(Data segment Opens)

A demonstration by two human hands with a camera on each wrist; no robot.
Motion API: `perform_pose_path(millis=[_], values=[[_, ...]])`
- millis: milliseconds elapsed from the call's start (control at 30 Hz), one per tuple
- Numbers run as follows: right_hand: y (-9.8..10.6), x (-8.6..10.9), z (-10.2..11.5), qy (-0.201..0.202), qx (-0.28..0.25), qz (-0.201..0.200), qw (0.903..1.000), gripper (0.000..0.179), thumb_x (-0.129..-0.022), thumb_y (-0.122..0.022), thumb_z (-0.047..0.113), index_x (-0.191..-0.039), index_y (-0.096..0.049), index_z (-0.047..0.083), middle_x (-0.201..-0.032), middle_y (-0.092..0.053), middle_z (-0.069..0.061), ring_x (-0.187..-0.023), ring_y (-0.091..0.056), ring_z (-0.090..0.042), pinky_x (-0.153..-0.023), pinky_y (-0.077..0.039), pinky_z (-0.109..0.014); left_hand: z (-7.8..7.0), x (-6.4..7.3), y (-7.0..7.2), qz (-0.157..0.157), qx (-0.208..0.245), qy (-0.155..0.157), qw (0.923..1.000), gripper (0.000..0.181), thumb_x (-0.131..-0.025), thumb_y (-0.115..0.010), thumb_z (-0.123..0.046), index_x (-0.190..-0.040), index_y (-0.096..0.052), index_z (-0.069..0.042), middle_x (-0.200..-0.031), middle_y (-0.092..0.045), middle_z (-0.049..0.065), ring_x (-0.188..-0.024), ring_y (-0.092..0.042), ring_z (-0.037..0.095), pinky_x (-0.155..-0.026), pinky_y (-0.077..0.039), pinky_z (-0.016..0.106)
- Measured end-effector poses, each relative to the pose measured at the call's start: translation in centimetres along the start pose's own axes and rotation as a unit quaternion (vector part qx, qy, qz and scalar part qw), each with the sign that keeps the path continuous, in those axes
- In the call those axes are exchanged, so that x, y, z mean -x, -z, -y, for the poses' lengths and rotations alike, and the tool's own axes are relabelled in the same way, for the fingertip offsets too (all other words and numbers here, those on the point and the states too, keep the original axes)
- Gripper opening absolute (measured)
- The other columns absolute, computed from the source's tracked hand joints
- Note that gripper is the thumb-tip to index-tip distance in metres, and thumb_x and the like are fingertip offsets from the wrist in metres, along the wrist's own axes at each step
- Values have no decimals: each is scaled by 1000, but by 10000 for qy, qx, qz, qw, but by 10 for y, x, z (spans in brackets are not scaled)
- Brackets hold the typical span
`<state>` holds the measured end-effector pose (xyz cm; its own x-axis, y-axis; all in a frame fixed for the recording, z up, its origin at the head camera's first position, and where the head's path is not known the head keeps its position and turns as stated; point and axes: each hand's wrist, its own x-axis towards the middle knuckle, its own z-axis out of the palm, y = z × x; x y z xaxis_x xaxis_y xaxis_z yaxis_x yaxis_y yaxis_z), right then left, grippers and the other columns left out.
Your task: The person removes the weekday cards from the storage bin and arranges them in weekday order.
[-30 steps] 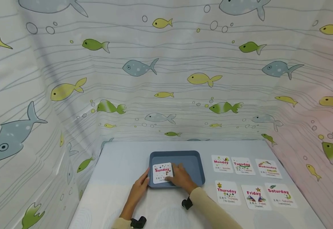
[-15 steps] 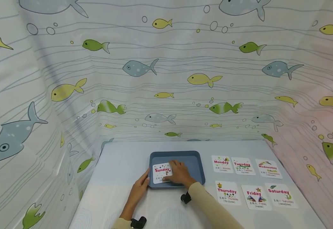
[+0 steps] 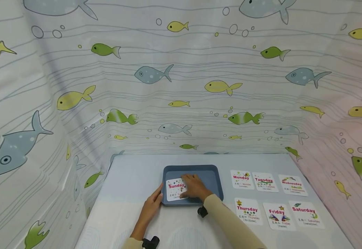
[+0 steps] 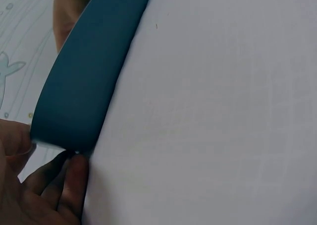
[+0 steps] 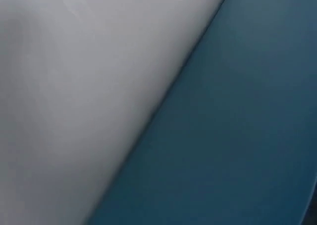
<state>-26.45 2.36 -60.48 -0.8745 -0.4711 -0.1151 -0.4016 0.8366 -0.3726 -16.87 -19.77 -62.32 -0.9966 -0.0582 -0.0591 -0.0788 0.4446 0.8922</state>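
In the head view, a white card printed "Sunday" [image 3: 174, 191] lies in the left part of a blue-grey tray [image 3: 213, 173]. My right hand [image 3: 195, 186] reaches over the tray and holds the card at its right side, fingers by the top right corner and thumb by the lower right. My left hand [image 3: 151, 204] grips the tray's left side near the front corner. The left wrist view shows its thumb at the rim and fingertips [image 4: 75, 178] low against the tray wall [image 4: 91, 81]. Only the outer tray wall [image 5: 213, 121] and tabletop show in the right wrist view.
Right of the tray lie two rows of cards: Monday [image 3: 242, 180], Tuesday [image 3: 265, 182] and Wednesday [image 3: 293, 185] behind, Thursday [image 3: 247, 211], Friday [image 3: 279, 217] and Saturday [image 3: 306, 214] in front. A fish-patterned curtain [image 3: 181, 86] encloses the table's back and sides.
My right hand's fingers have shifted left and back, onto the Sunday card's upper right corner. The left hand and the tray stay in place.
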Motion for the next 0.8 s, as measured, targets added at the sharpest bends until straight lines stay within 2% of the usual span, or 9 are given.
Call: perform_pose_path(millis=[267,400,567,700,800], values=[[7,2,4,-74,-30,-16,10000,98,-66,-90,50,-146,-49,14,-138,-50,-7,-120,-46,-27,-103,-48,-48,-2,-1,-1,15,-7,30,10000,47,-107,-48,-30,-153,-42,-26,-158,-40,2,-148,-35,31,-121,-29,53],[4,3,3,-192,-645,-141,9976,82,-70,-90,39,-138,-53,12,-125,-49,-7,-111,-47,-24,-97,-49,-44,1,-1,-1,0,-39,12,10000,47,-107,-48,-29,-153,-42,-26,-158,-41,1,-148,-36,31,-121,-29,53],[-5,0,-2,-593,-1643,-265,9843,60,-79,-86,21,-129,-56,11,-115,-50,-8,-100,-51,-21,-92,-52,-44,3,-1,-1,-14,-80,-39,10000,47,-107,-48,-30,-153,-42,-28,-158,-41,1,-147,-37,30,-121,-29,53],[-6,0,-5,-660,-1950,-318,9781,50,-85,-79,14,-129,-57,10,-119,-60,-11,-102,-57,-23,-95,-52,-49,3,0,-1,-30,-95,-50,9999,46,-107,-48,-29,-153,-42,-27,-158,-42,1,-147,-38,31,-120,-30,53],[-4,1,-8,-592,-2074,-452,9754,41,-89,-74,10,-128,-60,11,-116,-66,-10,-97,-59,-21,-88,-54,-46,2,-1,-2,-33,-79,-69,9999,46,-107,-48,-29,-153,-42,-27,-158,-42,1,-147,-38,31,-120,-30,53]])
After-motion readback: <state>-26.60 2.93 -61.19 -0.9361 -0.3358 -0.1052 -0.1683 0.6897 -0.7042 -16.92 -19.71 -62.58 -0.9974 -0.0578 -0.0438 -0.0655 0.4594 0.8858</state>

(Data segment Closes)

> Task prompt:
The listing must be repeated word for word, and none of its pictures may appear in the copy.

> Completed exercise:
A demonstration by two human hands with a camera on each wrist; no robot.
Motion API: `perform_pose_path(millis=[_], values=[[_, ...]])`
- millis: milliseconds elapsed from the call's start (control at 30 Hz), one per tuple
- Numbers run as follows: right_hand: y (-9.8..10.6), x (-8.6..10.9), z (-10.2..11.5), qy (-0.201..0.202), qx (-0.28..0.25), qz (-0.201..0.200), qw (0.903..1.000), gripper (0.000..0.179), thumb_x (-0.129..-0.022), thumb_y (-0.122..0.022), thumb_z (-0.047..0.113), index_x (-0.191..-0.039), index_y (-0.096..0.049), index_z (-0.047..0.083), middle_x (-0.201..-0.032), middle_y (-0.092..0.053), middle_z (-0.069..0.061), ring_x (-0.187..-0.023), ring_y (-0.091..0.056), ring_z (-0.090..0.042), pinky_x (-0.153..-0.023), pinky_y (-0.077..0.039), pinky_z (-0.109..0.014); left_hand: z (-7.8..7.0), x (-6.4..7.3), y (-7.0..7.2), qz (-0.157..0.157), qx (-0.208..0.245), qy (-0.155..0.157), qw (0.923..1.000), gripper (0.000..0.181), thumb_x (-0.131..-0.025), thumb_y (-0.115..0.010), thumb_z (-0.123..0.046), index_x (-0.190..-0.040), index_y (-0.096..0.052), index_z (-0.069..0.042), middle_x (-0.200..-0.031), middle_y (-0.092..0.045), middle_z (-0.049..0.065), ring_x (-0.188..-0.024), ring_y (-0.092..0.042), ring_z (-0.037..0.095), pinky_x (-0.155..-0.026), pinky_y (-0.077..0.039), pinky_z (-0.016..0.106)
- Measured end-effector poses, each relative to the pose measured at the call's start: translation in centimetres along the start pose's own axes and rotation as a unit quaternion (vector part qx, qy, qz and scalar part qw), each with the sign that keeps the path continuous, in those axes
- In the call those axes are exchanged, so that x, y, z mean -x, -z, -y, for the poses' lengths and rotations alike, and the tool's own axes are relabelled in the same way, for the fingertip offsets too (all other words and numbers here, those on the point and the states too, keep the original axes)
- Gripper opening absolute (measured)
- The other columns absolute, computed from the source's tracked hand joints
- Note that gripper is the thumb-tip to index-tip distance in metres, and thumb_x and the like are fingertip offsets from the wrist in metres, along the wrist's own axes at each step
- Values have no decimals: each is scaled by 1000, but by 10000 for qy, qx, qz, qw, but by 10 for y, x, z (spans in brackets are not scaled)
- Brackets hold the typical span
`<state>` holds the measured end-effector pose (xyz cm; its own x-axis, y-axis; all in a frame fixed for the recording, z up, its origin at the head camera's first position, and where the head's path is not known the head keeps its position and turns as stated; point and axes: each hand's wrist, its own x-axis towards the middle knuckle, its own z-axis out of the palm, y = z × x; x y z xaxis_x xaxis_y xaxis_z yaxis_x yaxis_y yaxis_z), right then left, grippers and the other columns left out.
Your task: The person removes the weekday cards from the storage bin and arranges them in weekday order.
[-30 steps] 
[-15 steps] 
[+0 steps] 
[+0 steps] 
[+0 steps] 
<state>-26.45 2.36 -60.48 -0.8745 -0.4711 -0.1151 -0.4016 0.8366 -0.3726 -16.87 -19.77 -62.32 -0.9966 -0.0582 -0.0591 -0.0788 0.4446 0.8922</state>
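In the head view, a white card printed "Sunday" [image 3: 174, 191] lies in the left part of a blue-grey tray [image 3: 213, 173]. My right hand [image 3: 195, 186] reaches over the tray and holds the card at its right side, fingers by the top right corner and thumb by the lower right. My left hand [image 3: 151, 204] grips the tray's left side near the front corner. The left wrist view shows its thumb at the rim and fingertips [image 4: 75, 178] low against the tray wall [image 4: 91, 81]. Only the outer tray wall [image 5: 213, 121] and tabletop show in the right wrist view.
Right of the tray lie two rows of cards: Monday [image 3: 242, 180], Tuesday [image 3: 265, 182] and Wednesday [image 3: 293, 185] behind, Thursday [image 3: 247, 211], Friday [image 3: 279, 217] and Saturday [image 3: 306, 214] in front. A fish-patterned curtain [image 3: 181, 86] encloses the table's back and sides.
My right hand's fingers have shifted left and back, onto the Sunday card's upper right corner. The left hand and the tray stay in place.
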Motion for the next 0.8 s, as measured, targets added at the sharpest bends until straight lines stay within 2% of the usual span, or 9 are given.
Call: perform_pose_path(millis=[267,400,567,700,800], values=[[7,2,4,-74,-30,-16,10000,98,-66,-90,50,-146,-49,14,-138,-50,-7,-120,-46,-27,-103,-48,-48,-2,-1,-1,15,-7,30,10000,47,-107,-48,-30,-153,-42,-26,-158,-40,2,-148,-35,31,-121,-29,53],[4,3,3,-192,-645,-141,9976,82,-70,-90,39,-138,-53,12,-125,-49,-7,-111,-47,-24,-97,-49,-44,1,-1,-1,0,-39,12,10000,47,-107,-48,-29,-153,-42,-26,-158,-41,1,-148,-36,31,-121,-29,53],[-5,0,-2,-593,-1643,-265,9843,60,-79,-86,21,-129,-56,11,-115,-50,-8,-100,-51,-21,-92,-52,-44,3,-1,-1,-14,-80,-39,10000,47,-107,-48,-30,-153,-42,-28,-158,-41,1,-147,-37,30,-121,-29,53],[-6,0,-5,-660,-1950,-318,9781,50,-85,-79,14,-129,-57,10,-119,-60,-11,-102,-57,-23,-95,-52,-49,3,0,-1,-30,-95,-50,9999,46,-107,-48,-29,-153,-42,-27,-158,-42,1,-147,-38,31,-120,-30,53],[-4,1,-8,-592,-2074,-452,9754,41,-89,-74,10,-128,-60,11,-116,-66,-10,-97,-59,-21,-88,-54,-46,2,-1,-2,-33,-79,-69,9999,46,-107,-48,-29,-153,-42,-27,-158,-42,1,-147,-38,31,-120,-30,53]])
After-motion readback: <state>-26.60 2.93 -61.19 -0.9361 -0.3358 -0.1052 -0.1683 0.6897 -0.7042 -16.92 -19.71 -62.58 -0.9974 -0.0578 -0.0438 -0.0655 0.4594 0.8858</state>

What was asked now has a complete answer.